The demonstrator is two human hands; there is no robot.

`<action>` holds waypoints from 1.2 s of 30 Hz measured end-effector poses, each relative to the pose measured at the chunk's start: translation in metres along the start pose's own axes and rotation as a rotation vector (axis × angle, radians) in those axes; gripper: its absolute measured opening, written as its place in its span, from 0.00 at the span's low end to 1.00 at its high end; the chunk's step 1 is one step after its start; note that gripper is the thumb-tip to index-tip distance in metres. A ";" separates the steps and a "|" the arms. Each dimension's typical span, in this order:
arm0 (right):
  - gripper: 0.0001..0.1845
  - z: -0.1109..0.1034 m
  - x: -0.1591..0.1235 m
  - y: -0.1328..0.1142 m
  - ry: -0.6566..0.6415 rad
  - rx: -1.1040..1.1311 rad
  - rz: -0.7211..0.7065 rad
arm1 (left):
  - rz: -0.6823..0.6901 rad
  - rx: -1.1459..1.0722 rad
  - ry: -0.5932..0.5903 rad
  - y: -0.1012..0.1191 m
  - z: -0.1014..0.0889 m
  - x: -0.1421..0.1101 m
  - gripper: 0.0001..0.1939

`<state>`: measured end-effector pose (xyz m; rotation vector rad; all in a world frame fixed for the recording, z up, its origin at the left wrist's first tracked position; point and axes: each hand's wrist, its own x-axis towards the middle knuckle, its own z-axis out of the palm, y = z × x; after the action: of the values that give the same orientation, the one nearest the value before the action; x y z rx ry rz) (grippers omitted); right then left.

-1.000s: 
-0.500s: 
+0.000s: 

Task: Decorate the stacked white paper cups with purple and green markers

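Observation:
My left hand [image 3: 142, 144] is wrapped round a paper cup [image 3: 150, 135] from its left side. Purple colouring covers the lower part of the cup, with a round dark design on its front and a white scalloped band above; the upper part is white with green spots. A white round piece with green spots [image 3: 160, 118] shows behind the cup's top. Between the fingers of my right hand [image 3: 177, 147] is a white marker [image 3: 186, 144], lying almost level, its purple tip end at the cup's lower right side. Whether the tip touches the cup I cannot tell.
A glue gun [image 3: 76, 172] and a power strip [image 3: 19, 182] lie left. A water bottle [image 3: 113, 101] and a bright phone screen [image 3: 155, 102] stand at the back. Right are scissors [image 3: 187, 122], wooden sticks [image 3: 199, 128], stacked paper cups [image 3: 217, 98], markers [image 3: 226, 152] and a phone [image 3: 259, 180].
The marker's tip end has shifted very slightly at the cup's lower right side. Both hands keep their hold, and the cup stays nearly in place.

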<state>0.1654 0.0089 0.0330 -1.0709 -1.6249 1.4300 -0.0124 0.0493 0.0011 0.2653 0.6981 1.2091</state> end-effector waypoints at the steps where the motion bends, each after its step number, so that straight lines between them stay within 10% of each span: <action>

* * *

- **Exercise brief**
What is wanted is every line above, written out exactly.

- **Answer space**
The demonstrator is two human hands; there is no robot.

`<action>` holds waypoints from 1.2 s of 30 Hz measured end-effector poses, each relative to the pose measured at the chunk's start: translation in metres along the start pose's own axes and rotation as a rotation vector (axis × angle, radians) in those axes; gripper: its absolute measured opening, written as its place in its span, from 0.00 at the span's low end to 1.00 at its high end; the chunk's step 1 is one step after its start; note that gripper is the thumb-tip to index-tip distance in metres. A ";" separates the steps and a "|" the arms. Each dimension's typical span, in this order:
arm0 (right):
  - gripper: 0.0001..0.1845
  - z: -0.1109..0.1034 m
  - x: -0.1591..0.1235 m
  - y: -0.1328..0.1142 m
  - ry: -0.6566..0.6415 rad
  - rx: -1.1040..1.1311 rad
  - rz: -0.7211..0.7065 rad
arm1 (left):
  - rz: -0.6823..0.6901 rad
  - rx: -1.1459..1.0722 rad
  - ry: -0.5932..0.5903 rad
  - y: -0.1012..0.1191 m
  - z: -0.1014..0.0889 m
  - x: -0.1421..0.1101 m
  - gripper: 0.0001..0.1939

`<state>`: measured end-effector pose (xyz m; rotation vector rad; all in a world frame fixed for the recording, z up, its origin at the left wrist's first tracked position; point and axes: each hand's wrist, its own x-axis towards the middle knuckle, its own z-axis out of the palm, y = z × x; after the action: of the values that give the same orientation, the one nearest the value before the action; x y z rx ry rz) (grippers omitted); right then left.

-1.000s: 
-0.500s: 
+0.000s: 

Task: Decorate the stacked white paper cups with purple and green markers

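Observation:
My left hand [image 3: 142, 144] is wrapped round a paper cup [image 3: 150, 135] from its left side. Purple colouring covers the lower part of the cup, with a round dark design on its front and a white scalloped band above; the upper part is white with green spots. A white round piece with green spots [image 3: 160, 118] shows behind the cup's top. Between the fingers of my right hand [image 3: 177, 147] is a white marker [image 3: 186, 144], lying almost level, its purple tip end at the cup's lower right side. Whether the tip touches the cup I cannot tell.
A glue gun [image 3: 76, 172] and a power strip [image 3: 19, 182] lie left. A water bottle [image 3: 113, 101] and a bright phone screen [image 3: 155, 102] stand at the back. Right are scissors [image 3: 187, 122], wooden sticks [image 3: 199, 128], stacked paper cups [image 3: 217, 98], markers [image 3: 226, 152] and a phone [image 3: 259, 180].
The marker's tip end has shifted very slightly at the cup's lower right side. Both hands keep their hold, and the cup stays nearly in place.
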
<state>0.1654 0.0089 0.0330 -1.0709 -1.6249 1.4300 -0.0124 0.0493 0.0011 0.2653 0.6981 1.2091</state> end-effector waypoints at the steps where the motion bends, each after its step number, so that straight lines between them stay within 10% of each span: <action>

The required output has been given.